‘Groen’ beleid dat is ingebouwd in herstelplannen voor het coronavirus, zou een meer blijvende indruk kunnen achterlaten
Om de verspreiding van COVID-19 tegen te gaan, hurkte een groot deel van de wereld neer. Die inactiviteit hielp de verspreiding van het virus te vertragen en, als bijwerking, hield het sommige klimaatverwarmende gassen uit de lucht.
Nieuwe schattingen op basis van bewegingen van mensen suggereren dat de wereldwijde uitstoot van broeikasgassen daalde met ongeveer 10 tot 30 procent, gemiddeld in april 2020, omdat mensen en bedrijven de activiteit verminderden. Maar die enorme dalingen, zelfs in een scenario waarin de pandemie tot 2021 duurt, zullen niet veel blijvend effect hebben op klimaatverandering, tenzij landen ‘groene’ beleidsmaatregelen opnemen in hun economische herstelpakketten, rapporteren onderzoekers op 7 augustus in Natuur Klimaatverandering.
“De daling van de uitstoot die we hebben meegemaakt tijdens COVID-19 is tijdelijk en daarom zal het niets doen om de klimaatverandering te vertragen”, zegt Corinne Le Quéré, klimaatwetenschapper aan de Universiteit van East Anglia in Norwich, Engeland. Maar hoe regeringen reageren, zou “een keerpunt kunnen zijn als ze zich concentreren op een groen herstel, en zo ernstige gevolgen van klimaatverandering helpen voorkomen.”
Koolstofdioxide blijft lang in de atmosfeer hangen, waardoor de CO van maand tot maand verandert2 niveaus die moeilijk te meten zijn als ze zich voordoen. In plaats daarvan keken de onderzoekers naar wat sommige van die emissies drijft – de bewegingen van mensen. Met behulp van geanonimiseerde mobiliteitsgegevens van mobiele telefoons vrijgegeven door Google en appelVolgden Le Quéré en collega’s veranderingen in energieverbruikende activiteiten, zoals autorijden of winkelen, om veranderingen in 10 broeikasgassen en luchtverontreinigende stoffen te schatten.

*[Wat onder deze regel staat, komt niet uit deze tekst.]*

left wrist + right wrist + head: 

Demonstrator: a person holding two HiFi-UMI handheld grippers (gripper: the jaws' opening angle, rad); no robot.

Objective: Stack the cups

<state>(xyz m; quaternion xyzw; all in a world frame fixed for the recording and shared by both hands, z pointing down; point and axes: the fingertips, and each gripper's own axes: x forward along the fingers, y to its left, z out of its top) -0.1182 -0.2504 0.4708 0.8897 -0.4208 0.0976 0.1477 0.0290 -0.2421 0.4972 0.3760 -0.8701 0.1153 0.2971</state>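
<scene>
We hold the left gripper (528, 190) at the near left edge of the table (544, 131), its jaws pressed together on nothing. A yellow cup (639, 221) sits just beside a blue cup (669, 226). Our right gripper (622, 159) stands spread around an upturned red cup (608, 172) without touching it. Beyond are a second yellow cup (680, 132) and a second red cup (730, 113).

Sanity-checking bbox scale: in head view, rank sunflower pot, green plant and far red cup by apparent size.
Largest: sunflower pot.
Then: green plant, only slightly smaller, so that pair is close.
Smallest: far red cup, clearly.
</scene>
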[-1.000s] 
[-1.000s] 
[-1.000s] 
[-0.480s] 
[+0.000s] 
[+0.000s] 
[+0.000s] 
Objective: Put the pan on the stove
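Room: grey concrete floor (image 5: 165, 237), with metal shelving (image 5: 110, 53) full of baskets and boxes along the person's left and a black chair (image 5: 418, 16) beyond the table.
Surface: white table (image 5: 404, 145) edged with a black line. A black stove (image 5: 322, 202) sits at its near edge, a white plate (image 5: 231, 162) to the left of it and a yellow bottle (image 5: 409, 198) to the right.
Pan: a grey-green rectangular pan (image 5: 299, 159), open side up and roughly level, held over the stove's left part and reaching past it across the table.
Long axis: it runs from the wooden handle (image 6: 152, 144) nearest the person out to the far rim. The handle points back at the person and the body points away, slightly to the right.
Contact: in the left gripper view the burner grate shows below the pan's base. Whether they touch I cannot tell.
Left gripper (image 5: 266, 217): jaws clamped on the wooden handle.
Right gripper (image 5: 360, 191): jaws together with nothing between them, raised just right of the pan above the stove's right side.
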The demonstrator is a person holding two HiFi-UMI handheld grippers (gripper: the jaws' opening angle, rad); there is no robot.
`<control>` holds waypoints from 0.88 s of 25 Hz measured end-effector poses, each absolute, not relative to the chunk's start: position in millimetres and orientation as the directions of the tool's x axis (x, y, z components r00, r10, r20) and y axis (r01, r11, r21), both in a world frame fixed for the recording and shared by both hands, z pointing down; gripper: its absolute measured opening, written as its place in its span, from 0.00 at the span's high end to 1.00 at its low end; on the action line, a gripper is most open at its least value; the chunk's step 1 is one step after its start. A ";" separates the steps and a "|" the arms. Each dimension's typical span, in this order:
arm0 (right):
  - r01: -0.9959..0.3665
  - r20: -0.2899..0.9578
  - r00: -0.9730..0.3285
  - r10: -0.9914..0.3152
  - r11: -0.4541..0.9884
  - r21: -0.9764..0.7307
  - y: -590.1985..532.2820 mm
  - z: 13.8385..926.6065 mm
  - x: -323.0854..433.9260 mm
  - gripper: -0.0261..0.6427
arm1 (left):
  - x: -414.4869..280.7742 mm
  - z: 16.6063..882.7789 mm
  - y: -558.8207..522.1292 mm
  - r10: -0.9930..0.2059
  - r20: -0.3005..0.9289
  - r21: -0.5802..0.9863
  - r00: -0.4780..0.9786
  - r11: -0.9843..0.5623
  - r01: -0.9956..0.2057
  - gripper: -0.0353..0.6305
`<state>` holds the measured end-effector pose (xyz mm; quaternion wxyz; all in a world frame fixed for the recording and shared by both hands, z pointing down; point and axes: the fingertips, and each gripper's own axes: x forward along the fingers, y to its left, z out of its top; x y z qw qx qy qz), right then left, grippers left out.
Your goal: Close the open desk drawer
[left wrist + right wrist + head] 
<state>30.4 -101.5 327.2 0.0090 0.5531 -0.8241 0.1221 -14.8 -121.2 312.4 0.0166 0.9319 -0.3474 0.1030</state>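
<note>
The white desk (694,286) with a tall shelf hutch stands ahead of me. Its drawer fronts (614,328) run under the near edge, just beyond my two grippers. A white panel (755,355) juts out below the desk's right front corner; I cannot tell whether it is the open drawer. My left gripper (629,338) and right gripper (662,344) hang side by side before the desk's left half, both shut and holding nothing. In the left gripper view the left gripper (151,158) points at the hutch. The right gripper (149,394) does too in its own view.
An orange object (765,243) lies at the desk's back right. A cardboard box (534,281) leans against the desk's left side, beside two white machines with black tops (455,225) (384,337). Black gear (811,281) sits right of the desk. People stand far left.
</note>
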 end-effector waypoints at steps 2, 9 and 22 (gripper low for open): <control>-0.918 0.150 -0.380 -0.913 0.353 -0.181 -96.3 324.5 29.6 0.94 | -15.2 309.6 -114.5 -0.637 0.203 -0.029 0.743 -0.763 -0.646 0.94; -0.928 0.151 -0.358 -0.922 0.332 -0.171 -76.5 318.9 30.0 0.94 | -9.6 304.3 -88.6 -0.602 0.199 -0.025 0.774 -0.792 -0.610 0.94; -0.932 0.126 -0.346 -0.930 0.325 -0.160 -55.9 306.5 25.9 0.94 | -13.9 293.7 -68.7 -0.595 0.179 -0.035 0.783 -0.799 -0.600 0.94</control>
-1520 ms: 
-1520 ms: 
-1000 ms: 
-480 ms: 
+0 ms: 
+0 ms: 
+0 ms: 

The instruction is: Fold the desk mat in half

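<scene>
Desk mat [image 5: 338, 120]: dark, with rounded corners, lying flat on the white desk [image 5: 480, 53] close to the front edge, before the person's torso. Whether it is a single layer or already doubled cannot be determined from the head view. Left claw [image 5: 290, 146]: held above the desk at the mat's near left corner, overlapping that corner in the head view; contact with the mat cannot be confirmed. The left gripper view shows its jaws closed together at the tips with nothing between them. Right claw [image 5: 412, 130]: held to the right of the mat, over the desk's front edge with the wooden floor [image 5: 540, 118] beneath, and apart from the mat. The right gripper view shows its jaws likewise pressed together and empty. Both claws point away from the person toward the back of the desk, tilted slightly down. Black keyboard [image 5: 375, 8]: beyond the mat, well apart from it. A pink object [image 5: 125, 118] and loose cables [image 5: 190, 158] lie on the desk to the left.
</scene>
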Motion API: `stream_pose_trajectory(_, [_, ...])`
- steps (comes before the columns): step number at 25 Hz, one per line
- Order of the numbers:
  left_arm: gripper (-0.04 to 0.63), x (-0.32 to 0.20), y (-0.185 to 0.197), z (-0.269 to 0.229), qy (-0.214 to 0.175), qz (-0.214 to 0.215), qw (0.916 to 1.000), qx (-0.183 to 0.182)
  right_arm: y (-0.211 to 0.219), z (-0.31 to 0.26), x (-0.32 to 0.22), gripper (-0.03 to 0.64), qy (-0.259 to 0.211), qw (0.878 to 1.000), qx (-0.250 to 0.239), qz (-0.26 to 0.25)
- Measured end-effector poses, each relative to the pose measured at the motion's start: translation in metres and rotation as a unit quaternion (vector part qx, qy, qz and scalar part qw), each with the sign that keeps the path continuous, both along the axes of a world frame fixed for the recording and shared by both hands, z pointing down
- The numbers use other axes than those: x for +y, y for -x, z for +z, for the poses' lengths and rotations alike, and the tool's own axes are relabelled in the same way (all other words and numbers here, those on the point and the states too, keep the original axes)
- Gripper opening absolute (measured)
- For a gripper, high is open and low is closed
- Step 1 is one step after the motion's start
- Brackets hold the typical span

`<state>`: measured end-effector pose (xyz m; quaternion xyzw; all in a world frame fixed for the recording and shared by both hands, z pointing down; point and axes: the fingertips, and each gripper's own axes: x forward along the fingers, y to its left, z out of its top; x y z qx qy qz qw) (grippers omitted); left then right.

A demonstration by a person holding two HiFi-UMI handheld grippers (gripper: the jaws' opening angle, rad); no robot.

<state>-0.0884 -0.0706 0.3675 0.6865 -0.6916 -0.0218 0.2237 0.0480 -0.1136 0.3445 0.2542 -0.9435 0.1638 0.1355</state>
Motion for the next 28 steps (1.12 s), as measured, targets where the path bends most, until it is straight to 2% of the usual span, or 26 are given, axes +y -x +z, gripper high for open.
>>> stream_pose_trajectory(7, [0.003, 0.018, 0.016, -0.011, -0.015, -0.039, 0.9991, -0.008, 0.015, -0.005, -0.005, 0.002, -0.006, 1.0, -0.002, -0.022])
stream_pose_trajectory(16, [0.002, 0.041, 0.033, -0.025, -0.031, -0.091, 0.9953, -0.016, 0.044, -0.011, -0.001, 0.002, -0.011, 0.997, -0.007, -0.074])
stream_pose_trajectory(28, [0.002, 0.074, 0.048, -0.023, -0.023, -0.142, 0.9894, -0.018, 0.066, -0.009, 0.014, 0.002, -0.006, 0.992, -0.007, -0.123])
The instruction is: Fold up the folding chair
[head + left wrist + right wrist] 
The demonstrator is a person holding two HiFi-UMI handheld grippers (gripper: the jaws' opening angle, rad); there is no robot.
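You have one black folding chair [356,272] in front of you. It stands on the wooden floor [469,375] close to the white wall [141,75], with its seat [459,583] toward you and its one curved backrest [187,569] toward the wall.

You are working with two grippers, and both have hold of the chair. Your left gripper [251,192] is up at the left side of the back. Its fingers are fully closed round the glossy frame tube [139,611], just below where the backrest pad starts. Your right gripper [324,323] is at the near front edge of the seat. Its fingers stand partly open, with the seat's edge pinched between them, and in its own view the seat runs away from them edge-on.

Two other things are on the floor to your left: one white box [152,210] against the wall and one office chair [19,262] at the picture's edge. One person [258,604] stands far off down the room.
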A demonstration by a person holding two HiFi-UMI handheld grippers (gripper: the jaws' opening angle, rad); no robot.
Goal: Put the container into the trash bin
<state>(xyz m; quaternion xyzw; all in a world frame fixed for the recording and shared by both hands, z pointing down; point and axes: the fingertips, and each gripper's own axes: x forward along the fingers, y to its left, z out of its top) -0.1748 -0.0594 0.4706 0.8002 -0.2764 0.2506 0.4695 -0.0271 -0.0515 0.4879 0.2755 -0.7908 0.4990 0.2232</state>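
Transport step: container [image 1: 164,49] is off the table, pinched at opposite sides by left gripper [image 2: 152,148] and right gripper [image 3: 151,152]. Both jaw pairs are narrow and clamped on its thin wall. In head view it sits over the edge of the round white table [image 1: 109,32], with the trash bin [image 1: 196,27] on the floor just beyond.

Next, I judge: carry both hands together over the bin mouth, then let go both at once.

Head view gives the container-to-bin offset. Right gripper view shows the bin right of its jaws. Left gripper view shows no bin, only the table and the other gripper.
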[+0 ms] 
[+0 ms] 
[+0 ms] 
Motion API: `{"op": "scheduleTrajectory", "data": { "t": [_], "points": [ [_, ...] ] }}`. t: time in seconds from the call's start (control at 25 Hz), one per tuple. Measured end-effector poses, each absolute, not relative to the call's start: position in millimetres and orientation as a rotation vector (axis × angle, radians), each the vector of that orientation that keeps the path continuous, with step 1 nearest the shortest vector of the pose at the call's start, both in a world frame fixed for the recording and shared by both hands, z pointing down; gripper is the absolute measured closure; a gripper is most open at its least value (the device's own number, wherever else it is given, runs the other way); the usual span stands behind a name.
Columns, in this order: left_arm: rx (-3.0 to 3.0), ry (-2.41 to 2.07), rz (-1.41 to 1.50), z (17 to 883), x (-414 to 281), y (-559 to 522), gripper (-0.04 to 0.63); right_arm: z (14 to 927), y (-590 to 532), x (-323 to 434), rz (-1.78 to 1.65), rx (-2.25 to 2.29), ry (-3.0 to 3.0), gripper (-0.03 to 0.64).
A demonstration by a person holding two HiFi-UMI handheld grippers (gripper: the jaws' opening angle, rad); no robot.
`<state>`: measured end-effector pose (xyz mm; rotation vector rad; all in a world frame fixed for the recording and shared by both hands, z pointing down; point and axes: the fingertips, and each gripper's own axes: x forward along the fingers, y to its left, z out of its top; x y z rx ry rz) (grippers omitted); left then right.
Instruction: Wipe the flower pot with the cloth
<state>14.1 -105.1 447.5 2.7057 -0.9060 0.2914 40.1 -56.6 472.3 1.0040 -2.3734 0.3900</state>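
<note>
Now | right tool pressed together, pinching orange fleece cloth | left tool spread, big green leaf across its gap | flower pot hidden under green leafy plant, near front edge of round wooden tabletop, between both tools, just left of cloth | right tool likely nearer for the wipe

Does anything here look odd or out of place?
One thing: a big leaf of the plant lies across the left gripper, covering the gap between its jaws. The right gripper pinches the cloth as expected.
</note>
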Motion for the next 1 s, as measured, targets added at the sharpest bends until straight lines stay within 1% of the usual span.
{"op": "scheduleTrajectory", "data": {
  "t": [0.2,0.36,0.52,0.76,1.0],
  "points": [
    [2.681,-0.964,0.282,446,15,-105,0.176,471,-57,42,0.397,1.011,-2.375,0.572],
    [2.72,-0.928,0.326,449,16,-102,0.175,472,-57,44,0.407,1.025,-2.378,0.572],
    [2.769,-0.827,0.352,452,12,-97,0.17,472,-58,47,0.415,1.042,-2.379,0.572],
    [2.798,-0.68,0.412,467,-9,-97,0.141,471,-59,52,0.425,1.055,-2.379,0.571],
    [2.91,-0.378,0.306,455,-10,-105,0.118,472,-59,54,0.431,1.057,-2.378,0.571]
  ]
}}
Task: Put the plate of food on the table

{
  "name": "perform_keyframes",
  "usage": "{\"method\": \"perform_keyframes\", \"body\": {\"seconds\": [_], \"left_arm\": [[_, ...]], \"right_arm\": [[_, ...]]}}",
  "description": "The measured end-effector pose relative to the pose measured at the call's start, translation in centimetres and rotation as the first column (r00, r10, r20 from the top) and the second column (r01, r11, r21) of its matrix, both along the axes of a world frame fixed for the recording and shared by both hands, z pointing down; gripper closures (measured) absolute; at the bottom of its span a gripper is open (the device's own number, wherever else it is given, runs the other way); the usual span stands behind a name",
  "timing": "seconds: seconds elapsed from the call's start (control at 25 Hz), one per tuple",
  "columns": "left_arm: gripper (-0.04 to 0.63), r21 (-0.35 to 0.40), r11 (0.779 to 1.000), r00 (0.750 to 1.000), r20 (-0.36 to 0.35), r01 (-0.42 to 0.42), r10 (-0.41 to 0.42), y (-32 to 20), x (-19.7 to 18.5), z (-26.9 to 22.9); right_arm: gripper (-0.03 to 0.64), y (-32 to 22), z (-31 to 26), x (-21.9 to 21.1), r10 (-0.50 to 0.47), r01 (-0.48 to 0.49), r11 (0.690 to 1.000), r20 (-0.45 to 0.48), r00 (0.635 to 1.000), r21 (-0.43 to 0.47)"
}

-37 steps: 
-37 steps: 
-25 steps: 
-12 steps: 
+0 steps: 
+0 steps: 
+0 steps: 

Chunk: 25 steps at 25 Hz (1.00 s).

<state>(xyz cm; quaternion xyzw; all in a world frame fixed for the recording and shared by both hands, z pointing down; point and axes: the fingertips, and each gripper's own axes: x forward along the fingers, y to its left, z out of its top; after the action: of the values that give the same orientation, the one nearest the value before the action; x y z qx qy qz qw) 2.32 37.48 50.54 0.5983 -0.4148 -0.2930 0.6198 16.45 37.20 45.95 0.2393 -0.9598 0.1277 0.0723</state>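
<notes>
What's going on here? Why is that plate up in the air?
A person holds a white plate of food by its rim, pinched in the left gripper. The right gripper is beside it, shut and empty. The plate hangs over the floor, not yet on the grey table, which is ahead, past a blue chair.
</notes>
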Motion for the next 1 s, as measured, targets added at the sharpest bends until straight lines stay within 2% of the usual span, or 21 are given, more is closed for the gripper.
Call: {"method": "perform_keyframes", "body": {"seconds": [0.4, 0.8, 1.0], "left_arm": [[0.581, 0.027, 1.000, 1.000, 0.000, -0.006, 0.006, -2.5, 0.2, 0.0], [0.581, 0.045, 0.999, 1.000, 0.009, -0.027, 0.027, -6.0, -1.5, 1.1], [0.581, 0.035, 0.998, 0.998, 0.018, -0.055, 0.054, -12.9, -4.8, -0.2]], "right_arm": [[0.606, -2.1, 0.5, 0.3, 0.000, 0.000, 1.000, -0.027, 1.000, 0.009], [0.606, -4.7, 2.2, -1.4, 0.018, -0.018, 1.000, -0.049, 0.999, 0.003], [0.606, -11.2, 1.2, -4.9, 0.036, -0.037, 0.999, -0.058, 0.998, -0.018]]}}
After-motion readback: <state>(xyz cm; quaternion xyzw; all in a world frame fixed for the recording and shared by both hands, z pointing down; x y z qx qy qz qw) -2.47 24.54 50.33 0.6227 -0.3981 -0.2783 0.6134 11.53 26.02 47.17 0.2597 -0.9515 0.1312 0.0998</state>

“Mobiliteitsgegevens hebben grote voordelen” voor het schatten van kortetermijnveranderingen in emissies, zegt Jenny Stavrakou, klimaatwetenschapper bij het Koninklijk Belgisch Instituut voor Ruimte-Aeronomie in Brussel die niet bij het onderzoek betrokken was. Omdat die gegevens continu worden bijgewerkt, kunnen ze dagelijkse veranderingen in transportemissies onthullen die worden veroorzaakt door lockdowns, zegt ze. “Het is een innovatieve aanpak.”
Uit de mobiliteitsgegevens van Google bleek dat 4 miljard mensen alleen al in april meer dan 50 procent minder reisden. Door meer traditionele emissieschattingen toe te voegen om hiaten op te vullen (SN: 19/5/20), analyseerden de onderzoekers van februari tot juni emissietrends in 123 landen. De onderzoekers ontdekten dat de piekdaling plaatsvond in april, toen het wereldwijd gemiddelde CO was2 emissies en stikstofoxiden daalden met ongeveer 30 procent ten opzichte van de uitgangswaarde, voornamelijk als gevolg van minder autorijden.
Minder broeikasgassen zouden moeten resulteren in enige afkoeling van de atmosfeer, maar de onderzoekers ontdekten dat dit effect grotendeels zal worden gecompenseerd door de ongeveer 20 procent daling van de zwaveldioxide-uitstoot in april. Deze industriële emissies veranderen in zwavel-aerosoldeeltjes in de atmosfeer die zonlicht reflecteren en zo een verkoelend effect hebben. Met minder schaduw-aërosolen kan meer van de zonne-energie de atmosfeer verwarmen, waardoor opwarming ontstaat. Over het geheel genomen zal de sterke daling van de uitstoot in april alleen al de aarde de komende vijf jaar met slechts 0,01 graden Celsius afkoelen, zo blijkt uit de studie.
Op de lange termijn zullen de enorme, maar tijdelijke, gedragsveranderingen veroorzaakt door COVID-19 ons huidige opwarmingstraject niet veranderen. Maar grootschalige economische herstelplannen bieden de mogelijkheid om klimaatvriendelijk beleid te voeren, zoals investeren in koolstofarme technologieën, die de ergste opwarming kunnen voorkomen (SN: 26/11/19). Dat zou kunnen helpen bij het bereiken van het doel om de totale wereldwijde uitstoot van broeikasgassen met 52 procent te verminderen tegen 2050, en de opwarming te beperken tot 1,5 graden Celsius boven pre-industriële niveaus tot 2050, zeggen de onderzoekers.